É dada preferência ao projecto da autoria do arquitecto João Barros Matos,[57] professor na Universidade de Évora, desenvolvido pelo seu ateliê AR4. Em segundo lugar ficou a empresa FSSMGN Arquitetos, Lda, coordenada pela arquitecta Margarida Grácio Nunes. [58] Em terceiro lugar ficou o arquitecto Marcelo de Gouveia Cardia.
Os trabalhos foram apreciados por um júri composto pelos arquitectos Alexandre Alves Costa, João António Serra Herdade, João Mendes Ribeiro, Sofia Aleixo e pelo designer Henrique Cayatte.

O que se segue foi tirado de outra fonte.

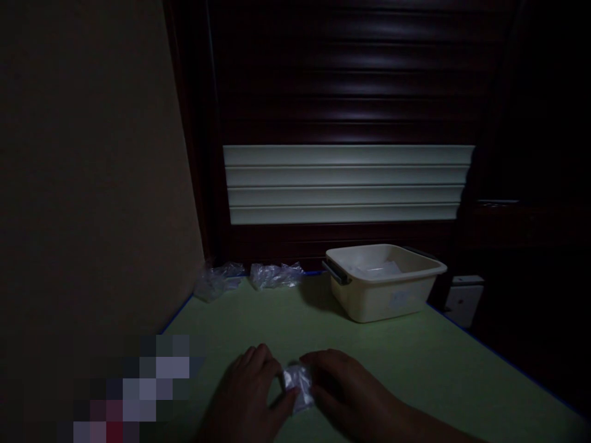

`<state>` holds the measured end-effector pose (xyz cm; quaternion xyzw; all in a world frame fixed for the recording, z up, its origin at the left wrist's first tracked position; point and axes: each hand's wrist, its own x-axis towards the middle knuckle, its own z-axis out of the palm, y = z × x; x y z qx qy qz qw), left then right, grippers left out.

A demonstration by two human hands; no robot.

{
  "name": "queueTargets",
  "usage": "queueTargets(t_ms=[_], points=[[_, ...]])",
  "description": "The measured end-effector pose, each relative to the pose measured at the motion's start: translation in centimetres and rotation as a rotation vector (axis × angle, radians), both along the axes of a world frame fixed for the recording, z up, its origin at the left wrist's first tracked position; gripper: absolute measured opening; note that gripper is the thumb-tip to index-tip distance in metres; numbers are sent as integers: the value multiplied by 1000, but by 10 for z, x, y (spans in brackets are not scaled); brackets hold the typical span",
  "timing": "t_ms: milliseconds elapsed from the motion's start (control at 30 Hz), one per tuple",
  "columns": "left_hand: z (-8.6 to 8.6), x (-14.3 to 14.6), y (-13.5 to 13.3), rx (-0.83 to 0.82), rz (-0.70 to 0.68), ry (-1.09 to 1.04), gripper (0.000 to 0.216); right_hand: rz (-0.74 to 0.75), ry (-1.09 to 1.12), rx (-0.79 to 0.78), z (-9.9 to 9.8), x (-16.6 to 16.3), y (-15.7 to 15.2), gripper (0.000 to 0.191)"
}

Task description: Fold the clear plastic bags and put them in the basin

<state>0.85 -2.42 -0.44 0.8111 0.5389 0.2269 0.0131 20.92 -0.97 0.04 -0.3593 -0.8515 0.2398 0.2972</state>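
The left hand [249, 384] and the right hand [341, 381] both pinch a small shiny packet [300, 383] between them, at the near part of the green table [286, 323]; in this dim light its contents are hard to tell. Farther back, a cream tub [390, 301] with dark handles fills the far right corner. Left of it, 2 crumpled clear bags [276, 277] lie along the far edge. A plain wall [92, 184] closes off the left, and a slatted shutter [346, 184] stands behind.
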Motion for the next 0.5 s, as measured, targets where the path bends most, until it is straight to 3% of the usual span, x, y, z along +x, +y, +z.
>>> queueTargets(t_ms=[167, 333, 400, 500], points=[[-3, 5, 4, -85, -97, -259, 11, -72, 21, -41, -7, 2, 1, 47], [-5, 7, 6, -321, -174, -609, 8, 45, 252, -193, -8, 1, 1, 53], [-6, 8, 6, -436, -194, -721, 5, 87, 361, -303, -8, -1, 2, 46], [-7, 9, 7, -547, -227, -871, 23, 126, 464, -473, -6, -4, 6, 30]])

O júri considerou que, entre outras qualidades, a proposta vencedora se destacou pela "sobreposição de percursos de diferente natureza nunca perdendo, cada um deles, autonomia, significado ou fluidez no seu conjunto", por ser um projecto "muito contido e algo sombrio, de acordo com a natureza dramática do seu conteúdo central". Consideraram ainda os jurados que a "ideia de museu se materializa na sobreposição de três tempos : o tempo da fortaleza, o tempo da prisão e o tempo do museu" e que propõe "a sobreposição de percursos de diferentes naturezas, que se entrelaçam e sobrepõem, relacionando os edifícios, os pátios do núcleo central e as plataformas circundantes". [59][60][61][62]
Os projetos vencedores estarão em exposição no Museu de Arte Popular, em Lisboa, a partir de 20 de junho.
A 14 de outubro de 2018
Por uma remodelação do Governo que envolve vários ministérios, Luís Filipe Castro Mendes é substituído enquanto Ministro da Cultura por Graça Fonseca a 14 de outubro de 2018. O motivo aparente de tal decisão será o desagrado de agentes culturais pela insuficiência de verbas destinadas à Cultura em Portugal e pela alegada "ingerência de interesses privados, num sistema público de apoios", problema que, tal como se diz, Castro Mendes não resolveu. [63] Não é de esperar porém nesta data, por todas as razões, que haja atraso na inauguração do Museu da Resistência e da Liberdade para o momento certo ou alterações dos princípios estipulados e do uso previsto para a Fortaleza de Peniche.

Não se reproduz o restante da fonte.